July 7, 2005
Thoughts on trying to keep up with the news in a crisis
[editor’s note: this post was “pasted” in — it appeared originally at the old Dawson’s Danube site, which is archived here.]
Unlike on 9/11, today I was not in front of the TV while the story of the London mass-murders was developing. I was at work and therefore tried to make use of the Internet as much as I could. Some random thoughts on the experience of zooming around the web, looking for updates, etc.:
- Flickr is a great idea. And the idea of having a “pool” dedicated to a topic is also a great idea. It was a bit disappointing that the majority of the contributions were snapshots of television screens. Anybody can do that. What we need are people “on the ground” taking photos and getting them to publically-available websites as fast as any “real” news agency can. Actually it should be faster than MSM agencies since the latter have to receive a photo and then take at least a few moments to fit it in to their pages. All we really want in this day and age when we don’t trust MSM anymore is the photo itself — we don’t care if it’s framed on a page with all sorts of other articles or editorial content surrounding it, with ads, etc.
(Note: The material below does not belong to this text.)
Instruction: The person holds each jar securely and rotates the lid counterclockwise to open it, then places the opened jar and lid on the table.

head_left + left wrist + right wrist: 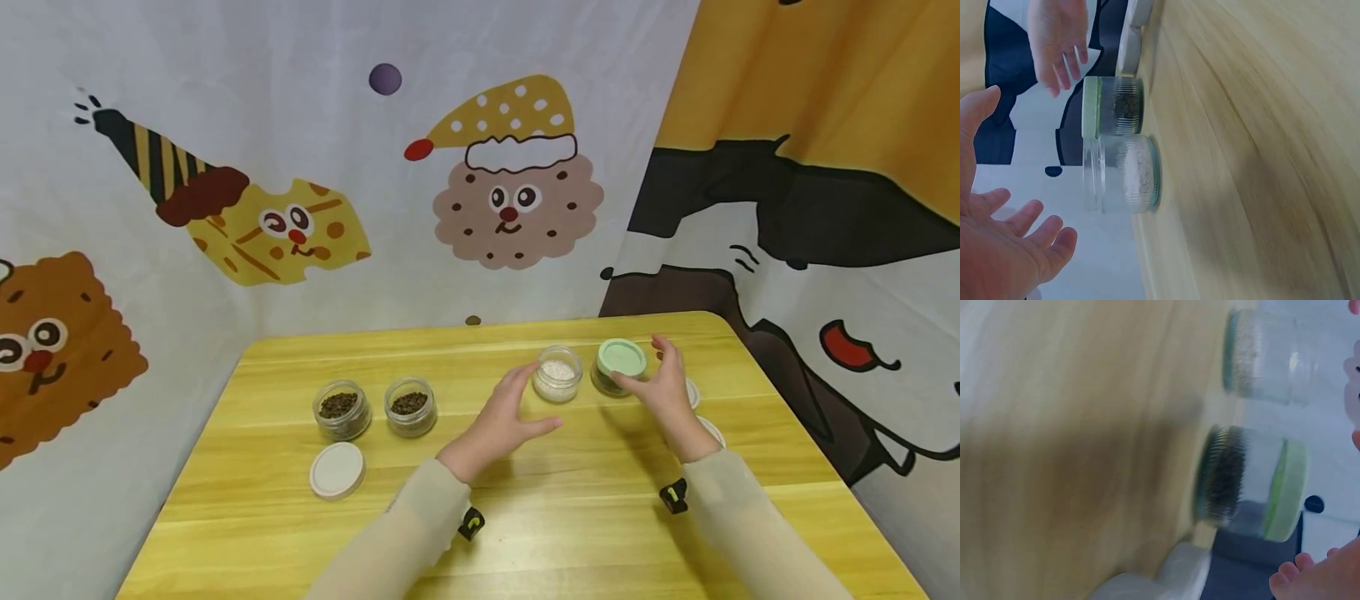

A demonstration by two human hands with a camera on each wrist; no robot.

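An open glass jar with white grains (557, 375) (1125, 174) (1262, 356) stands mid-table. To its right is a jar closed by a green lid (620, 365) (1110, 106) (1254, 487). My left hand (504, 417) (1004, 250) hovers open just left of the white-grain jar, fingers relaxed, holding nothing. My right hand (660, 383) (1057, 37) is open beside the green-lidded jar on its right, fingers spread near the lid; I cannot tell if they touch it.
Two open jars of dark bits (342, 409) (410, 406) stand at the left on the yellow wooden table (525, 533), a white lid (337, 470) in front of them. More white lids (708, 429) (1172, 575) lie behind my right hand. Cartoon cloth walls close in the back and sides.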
I have a cheap mobile phone, so I haven’t really paid attention to how far along we are in the ease-of-use of mobile phones that have both a (relatively) high speed internet connection (UMTS) and a camera and how the two can be used to get a photo quickly from your hand to a publically-available website.
- Major news sites still can’t keep up with traffic during crises. Of course it’s gotten better over the years, but I look forward to the day when a traffic surge is no longer so noticeable. Today’s particular disappointment in this area was the BBC video and audio feeds that are supposed to be available from http://news.bbc.co.uk. They were completely unusable. The main news page itself, however, did quite well.
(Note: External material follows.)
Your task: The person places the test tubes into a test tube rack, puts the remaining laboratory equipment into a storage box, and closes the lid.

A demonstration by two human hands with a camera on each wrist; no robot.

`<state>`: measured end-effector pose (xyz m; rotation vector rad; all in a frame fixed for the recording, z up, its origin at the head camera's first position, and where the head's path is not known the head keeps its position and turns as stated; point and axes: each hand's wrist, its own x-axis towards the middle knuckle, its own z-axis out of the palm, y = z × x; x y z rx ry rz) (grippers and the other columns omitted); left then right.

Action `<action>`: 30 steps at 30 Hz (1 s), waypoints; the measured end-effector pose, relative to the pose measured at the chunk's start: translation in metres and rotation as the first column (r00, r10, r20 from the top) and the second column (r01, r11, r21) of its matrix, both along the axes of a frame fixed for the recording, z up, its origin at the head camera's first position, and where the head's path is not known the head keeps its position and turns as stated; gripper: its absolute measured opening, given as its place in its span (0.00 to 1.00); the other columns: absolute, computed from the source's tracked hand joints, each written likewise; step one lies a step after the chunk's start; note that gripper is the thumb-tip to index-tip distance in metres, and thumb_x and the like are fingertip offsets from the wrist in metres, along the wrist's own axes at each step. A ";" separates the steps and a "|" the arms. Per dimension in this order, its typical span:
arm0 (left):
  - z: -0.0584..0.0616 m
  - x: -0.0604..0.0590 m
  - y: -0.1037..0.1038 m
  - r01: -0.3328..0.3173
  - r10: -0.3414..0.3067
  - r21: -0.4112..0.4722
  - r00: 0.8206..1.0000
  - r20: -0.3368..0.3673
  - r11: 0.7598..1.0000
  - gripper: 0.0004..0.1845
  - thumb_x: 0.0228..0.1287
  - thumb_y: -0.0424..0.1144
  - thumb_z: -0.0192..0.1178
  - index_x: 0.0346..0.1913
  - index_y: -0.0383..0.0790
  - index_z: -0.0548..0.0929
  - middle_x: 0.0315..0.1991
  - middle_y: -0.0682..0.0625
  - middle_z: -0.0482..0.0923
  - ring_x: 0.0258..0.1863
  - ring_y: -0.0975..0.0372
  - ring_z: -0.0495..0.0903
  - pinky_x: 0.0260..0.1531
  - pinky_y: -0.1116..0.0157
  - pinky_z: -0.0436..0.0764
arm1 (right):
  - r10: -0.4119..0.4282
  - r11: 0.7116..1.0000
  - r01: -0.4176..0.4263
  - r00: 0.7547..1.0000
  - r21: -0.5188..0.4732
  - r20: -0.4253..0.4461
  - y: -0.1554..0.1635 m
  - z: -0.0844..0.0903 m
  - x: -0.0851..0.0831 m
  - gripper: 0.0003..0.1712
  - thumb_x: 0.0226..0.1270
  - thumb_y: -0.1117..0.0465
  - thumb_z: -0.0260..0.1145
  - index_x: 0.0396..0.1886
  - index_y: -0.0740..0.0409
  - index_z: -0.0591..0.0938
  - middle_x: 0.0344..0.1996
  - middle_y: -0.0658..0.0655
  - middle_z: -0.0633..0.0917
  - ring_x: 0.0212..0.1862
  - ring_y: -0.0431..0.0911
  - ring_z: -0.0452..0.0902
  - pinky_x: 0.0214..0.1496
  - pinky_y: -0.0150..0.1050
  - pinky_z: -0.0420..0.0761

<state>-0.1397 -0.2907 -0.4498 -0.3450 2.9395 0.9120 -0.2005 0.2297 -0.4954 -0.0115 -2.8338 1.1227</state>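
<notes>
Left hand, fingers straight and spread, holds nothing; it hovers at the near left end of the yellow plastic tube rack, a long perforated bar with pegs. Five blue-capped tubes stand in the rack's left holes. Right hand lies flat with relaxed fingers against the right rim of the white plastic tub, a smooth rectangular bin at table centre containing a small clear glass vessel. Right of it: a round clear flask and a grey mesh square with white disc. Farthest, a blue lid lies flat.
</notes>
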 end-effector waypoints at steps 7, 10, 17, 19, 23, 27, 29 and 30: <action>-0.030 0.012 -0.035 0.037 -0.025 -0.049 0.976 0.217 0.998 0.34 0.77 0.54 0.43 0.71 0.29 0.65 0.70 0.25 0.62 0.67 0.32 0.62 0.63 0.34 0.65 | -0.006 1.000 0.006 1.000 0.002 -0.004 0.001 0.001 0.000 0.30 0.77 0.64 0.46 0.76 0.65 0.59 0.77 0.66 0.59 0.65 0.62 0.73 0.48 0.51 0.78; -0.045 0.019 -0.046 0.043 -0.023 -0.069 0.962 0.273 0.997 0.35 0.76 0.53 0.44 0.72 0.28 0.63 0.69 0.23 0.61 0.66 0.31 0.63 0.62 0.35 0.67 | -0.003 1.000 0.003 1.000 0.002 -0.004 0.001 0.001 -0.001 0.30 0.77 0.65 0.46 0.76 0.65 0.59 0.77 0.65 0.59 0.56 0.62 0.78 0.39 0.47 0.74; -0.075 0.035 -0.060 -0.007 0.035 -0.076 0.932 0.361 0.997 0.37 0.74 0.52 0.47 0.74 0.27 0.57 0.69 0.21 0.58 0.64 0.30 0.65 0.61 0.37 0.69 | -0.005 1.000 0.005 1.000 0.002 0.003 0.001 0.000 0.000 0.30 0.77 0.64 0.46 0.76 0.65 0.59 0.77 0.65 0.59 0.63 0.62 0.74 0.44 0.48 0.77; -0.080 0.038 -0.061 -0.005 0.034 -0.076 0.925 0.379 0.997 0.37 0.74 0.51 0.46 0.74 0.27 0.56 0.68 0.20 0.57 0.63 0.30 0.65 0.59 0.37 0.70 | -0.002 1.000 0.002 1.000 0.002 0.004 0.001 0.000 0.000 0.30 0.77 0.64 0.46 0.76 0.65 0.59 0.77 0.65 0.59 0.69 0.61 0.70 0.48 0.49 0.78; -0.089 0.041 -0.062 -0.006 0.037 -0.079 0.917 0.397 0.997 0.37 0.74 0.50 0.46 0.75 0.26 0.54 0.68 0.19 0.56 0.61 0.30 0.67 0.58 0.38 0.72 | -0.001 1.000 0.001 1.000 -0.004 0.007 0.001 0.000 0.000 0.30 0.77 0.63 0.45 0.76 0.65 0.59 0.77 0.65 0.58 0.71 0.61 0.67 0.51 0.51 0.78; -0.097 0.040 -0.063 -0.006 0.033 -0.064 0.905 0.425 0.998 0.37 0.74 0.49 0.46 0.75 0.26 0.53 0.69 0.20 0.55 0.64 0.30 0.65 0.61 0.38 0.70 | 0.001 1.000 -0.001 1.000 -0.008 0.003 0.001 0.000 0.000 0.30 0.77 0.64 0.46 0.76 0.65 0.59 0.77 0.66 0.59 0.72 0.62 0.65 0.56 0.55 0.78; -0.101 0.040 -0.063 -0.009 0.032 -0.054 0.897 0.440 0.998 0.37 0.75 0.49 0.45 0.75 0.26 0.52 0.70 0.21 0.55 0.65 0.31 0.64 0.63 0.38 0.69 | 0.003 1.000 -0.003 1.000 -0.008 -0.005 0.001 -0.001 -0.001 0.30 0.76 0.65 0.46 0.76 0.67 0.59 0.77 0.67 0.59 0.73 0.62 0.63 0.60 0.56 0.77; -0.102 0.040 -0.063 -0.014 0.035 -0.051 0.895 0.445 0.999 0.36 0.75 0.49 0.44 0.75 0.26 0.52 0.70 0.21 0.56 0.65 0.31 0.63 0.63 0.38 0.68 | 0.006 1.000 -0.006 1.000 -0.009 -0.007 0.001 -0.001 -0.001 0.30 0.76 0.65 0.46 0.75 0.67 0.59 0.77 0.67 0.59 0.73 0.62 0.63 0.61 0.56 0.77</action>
- It’s also great to see MSM reporters getting their “raw data” to the public much faster (and without editors, I guess!) through vehicles such as BBC’s Reporters’ Log, which included running commentary from reporters throughout the day. Another good example probably would have been the Guardian blogs, but they were virtually unusable, I assume because of traffic. Now that several hours have passed, I see that they are once again easy to reach.
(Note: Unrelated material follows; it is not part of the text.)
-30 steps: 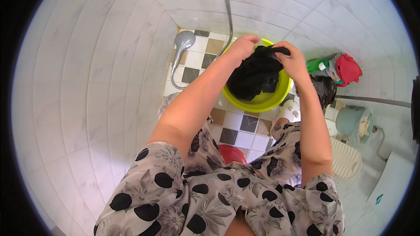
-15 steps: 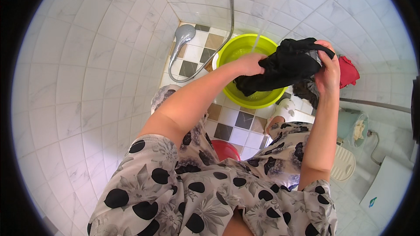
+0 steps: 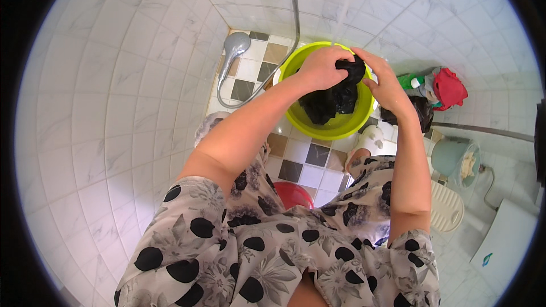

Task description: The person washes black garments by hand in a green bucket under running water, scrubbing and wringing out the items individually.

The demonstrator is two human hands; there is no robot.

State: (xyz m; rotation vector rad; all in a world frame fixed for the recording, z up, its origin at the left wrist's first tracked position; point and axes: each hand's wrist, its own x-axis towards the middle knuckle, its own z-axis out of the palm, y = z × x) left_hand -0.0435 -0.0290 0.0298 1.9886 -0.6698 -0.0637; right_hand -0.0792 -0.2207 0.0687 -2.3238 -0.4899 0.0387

- Another nice feature at BBC was the running commentary provided by eyewitnesses who e-mailed their stories. One complaint I have with this feature was the lack of a timestamp on each contribution.
- More about timestamps: it drives me crazy when I can’t find a timestamp. Flickr users who post photos during a breaking event should include a comment that includes the time the photo was taken.
- On days like today it suddenly becomes obvious that the ability to locate bloggers geographically is a big plus. Here, for example, are bloggers who have registered themselves as living near the Liverpool Street Tube station in London.